Коробка «Волги» с фирменной начинкой от лучших мировых автопроизводителей разъехалась с ушастым недоразумением и покатилась вон из тихого московского дворика к смердящему бензином проспекту.
– Не нравится мне твое веселое настроение, – произнес Кореец, сворачивая на простор проспекта, поворачивая в сторону МКАД.
– Юлик, ты играешь в покер?
– Нет, я не люблю карты.
– Напрасно. Житие наше весьма схоже с карточными играми. Слишком многое зависит от того, какая масть пришла, какую ставку объявляешь, как умеешь считать и блефовать. А блефовать, Юлик, лучше всего улыбаясь. Слабый – плачет, сильный – смеется заранее. Последним смеется тот, кто к игре в жизнь относится с улыбкой.
– Ты блефуешь, – кивнул Кореец. – Ты прячешь за улыбкой прочие чувства, а меня учили при любых раскладах оставаться невозмутимым. Как Будда.
– Это где ж ты видел невозмутимого Будду? Все его канонические изображения улыбаются...
Мы ехали за город и философствовали. Обменивались фразами и фразочками, развлекались, играя в словесный пинг-понг. Пересказывать Корейцу мою трепотню с Зоей Сабуровой – бессмысленно, ибо раз я подъехал к «Волге» на «Запорожце», значит, считаю целесообразным реализовать операцию под кодовым, предложенным мною ради шутки названием «шок и трепет».

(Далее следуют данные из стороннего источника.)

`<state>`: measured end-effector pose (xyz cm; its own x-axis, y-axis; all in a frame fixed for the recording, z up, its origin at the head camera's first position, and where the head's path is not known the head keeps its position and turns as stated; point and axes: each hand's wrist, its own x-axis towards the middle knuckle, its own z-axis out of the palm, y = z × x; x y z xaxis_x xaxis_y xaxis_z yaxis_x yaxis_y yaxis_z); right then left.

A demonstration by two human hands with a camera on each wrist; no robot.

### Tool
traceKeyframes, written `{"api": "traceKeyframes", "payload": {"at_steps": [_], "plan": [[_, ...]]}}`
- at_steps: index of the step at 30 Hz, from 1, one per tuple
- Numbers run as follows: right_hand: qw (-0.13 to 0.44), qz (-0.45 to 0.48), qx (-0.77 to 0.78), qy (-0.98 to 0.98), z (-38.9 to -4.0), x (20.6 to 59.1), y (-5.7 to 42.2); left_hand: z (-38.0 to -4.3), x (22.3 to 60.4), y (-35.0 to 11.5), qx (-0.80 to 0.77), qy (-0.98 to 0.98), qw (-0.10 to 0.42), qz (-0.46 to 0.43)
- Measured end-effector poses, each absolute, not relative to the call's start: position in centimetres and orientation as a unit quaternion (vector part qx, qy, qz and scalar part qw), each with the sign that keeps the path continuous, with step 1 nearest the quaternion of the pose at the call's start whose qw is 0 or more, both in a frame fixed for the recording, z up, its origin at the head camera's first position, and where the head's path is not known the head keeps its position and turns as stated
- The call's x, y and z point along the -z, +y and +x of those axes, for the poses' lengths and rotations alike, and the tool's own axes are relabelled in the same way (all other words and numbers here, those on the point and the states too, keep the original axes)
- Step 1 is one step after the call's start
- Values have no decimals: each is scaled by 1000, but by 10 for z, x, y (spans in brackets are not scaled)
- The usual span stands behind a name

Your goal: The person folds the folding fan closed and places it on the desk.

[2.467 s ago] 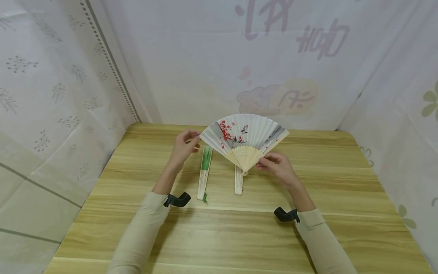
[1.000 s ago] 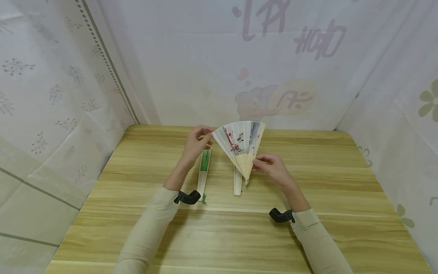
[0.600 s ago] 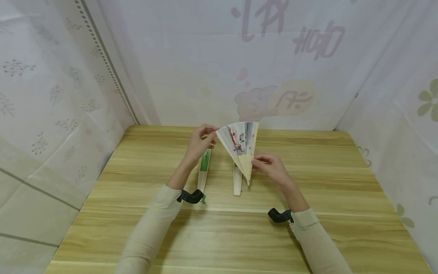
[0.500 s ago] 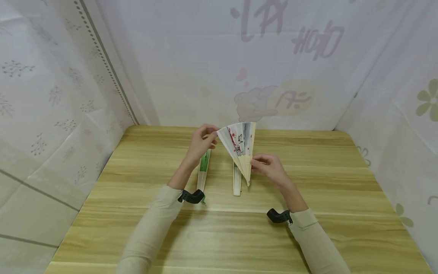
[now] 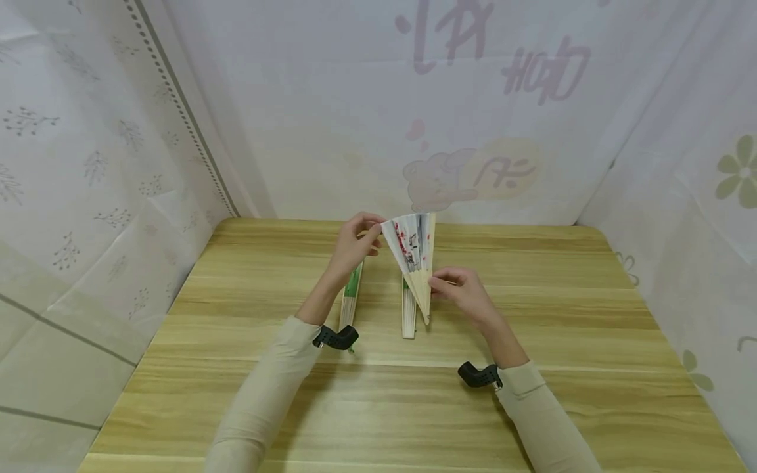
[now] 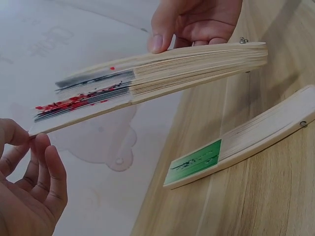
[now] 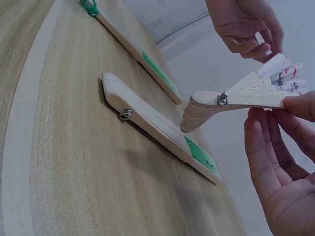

Мы оба прекрасно понимали, что «шок и трепет» легко обернется «провалом и позором» в том случае, ежели сударыня Зоя решит поступить как-то по-своему, учудит нечто отличное от того, о чем я ее просил. А о чем я ее просил, Корейцу было, конечно же, известно, ведь это он детально разрабатывал план операции, искал место для «почтового ящика», придумывал систему для связи и так далее и тому подобное.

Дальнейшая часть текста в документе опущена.